Standards for healthy eating & physical activity in OST
In 2011, the National AfterSchool Association adopted standards for healthy eating and physical activity (HEPA) in out-of-school time.
Far from simply outlawing candy or soda, the standards comprise a comprehensive approach to instilling lifelong healthy habits by addressing everything from staff modeling and curriculum to social supports. Among the best practices outlined in the guidelines:
- Programs will not serve fried, sweetened or salty foods, or those containing trans fat; no posters or advertisements promoting unhealthy foods are allowed.
- Food is not used as a reward or a punishment; holiday and birthday celebrations do not include unhealthy foods.
- Staff are trained in good nutrition; they eat the daily program snack or meal with the children and discuss the benefits of healthy food choices.
- Parents are educated about healthy eating and receive guidelines about good food choices their kids may bring to the program; they are encouraged to support healthy eating habits at home.
- Programs do not allow access to movies or television, and limit digital devices to those used for homework, used less than one hour per day.
- Programs spend at least 20 percent of their time (typically 30 to 60 minutes) in moderate to vigorous physical activity, outdoors whenever possible, including aerobic, bone- and muscle-strengthening exercises.

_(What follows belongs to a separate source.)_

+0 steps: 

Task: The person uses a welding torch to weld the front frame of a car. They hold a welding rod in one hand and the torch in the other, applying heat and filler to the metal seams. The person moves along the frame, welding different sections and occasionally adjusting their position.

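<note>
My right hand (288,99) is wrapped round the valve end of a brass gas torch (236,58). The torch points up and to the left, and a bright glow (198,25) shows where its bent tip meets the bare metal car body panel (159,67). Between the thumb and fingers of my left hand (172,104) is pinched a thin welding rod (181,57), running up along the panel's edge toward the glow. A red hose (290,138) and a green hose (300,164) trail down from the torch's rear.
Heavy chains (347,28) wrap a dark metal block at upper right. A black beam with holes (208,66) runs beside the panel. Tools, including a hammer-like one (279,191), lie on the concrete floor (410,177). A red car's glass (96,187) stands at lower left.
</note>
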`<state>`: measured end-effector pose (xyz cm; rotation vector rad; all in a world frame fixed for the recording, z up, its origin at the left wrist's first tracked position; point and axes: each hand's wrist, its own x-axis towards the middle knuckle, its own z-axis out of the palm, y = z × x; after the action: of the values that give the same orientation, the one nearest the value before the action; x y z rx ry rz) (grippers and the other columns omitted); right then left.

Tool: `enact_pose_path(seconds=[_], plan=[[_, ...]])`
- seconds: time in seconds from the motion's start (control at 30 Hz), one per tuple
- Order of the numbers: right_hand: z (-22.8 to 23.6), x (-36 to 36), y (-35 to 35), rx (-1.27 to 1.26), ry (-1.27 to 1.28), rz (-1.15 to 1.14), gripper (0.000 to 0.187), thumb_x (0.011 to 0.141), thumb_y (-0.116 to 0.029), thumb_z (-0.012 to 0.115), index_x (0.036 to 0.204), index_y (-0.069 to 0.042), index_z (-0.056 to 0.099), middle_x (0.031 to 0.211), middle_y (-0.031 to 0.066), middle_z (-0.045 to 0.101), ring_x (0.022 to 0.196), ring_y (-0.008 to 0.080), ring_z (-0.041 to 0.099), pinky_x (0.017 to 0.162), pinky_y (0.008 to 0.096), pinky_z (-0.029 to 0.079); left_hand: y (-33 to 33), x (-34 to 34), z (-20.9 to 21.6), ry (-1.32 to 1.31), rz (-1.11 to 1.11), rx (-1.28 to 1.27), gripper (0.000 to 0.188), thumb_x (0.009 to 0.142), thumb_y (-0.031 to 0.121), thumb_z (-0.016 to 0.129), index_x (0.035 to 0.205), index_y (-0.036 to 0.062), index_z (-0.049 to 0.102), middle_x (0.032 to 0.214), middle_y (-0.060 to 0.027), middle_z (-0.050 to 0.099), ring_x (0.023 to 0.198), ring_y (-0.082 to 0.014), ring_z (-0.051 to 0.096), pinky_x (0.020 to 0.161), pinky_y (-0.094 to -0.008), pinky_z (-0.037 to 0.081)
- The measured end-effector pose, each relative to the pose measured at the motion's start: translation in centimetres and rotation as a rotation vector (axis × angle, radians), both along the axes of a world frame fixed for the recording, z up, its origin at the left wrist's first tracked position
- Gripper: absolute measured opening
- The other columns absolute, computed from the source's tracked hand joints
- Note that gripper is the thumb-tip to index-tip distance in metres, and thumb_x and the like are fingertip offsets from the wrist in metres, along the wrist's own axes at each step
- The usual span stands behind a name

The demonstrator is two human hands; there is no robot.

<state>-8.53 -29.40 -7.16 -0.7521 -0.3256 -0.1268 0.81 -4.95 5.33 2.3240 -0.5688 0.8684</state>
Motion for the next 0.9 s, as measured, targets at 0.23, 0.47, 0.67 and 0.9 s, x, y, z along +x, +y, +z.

California’s national model
Now, in an effort that could become a legislative model, California has launched a recognition program called DASH (Distinguished After School Health) to encourage the state’s 4,400 publicly funded OST programs to voluntarily adopt HEPA standards. Applications have been reviewed by the California Department of Education (CDE), and certifications will be issued this summer.
More than 200 schools applied for recognition, according to assistant communications director Robert Oakes. “As far as CDE can determine, if this is not the first such program nationally, it’s certainly a pioneering effort,” said Oakes.
DASH is the result of legislation authored by Sen. Hannah-Beth Jackson, who said “good eating and exercise habits, when established early, help prevent childhood obesity and make a difference in a child’s health.” Besides recognizing programs that are taking “that extra step,” DASH will also inform parents about local afterschool programs so they can make the most informed choices about where to enroll their kids.
The California Alliance of YMCAs participated on the advisory committee to finetune the DASH program. Kris Levi-Twombly, executive director of the Alliance, said while it is built around the HEPA standards, the new state program is more accessible and creates a pathway for after-school programs to ease into HEPA. “It meets programs where they are,” he said. “DASH is incentive-based and, given the financial constraints that after-school programs are facing right now, this is something that is within reach.”
DASH certification is new for the Y, according to Levi-Twombly. Not all of the state’s 33 associations applied for recognition, but he believes in time they will, driven by the fact that in California, one out of three children is now obese or overweight.
“We really have a public health crisis on our hands,” said Levi-Twombly.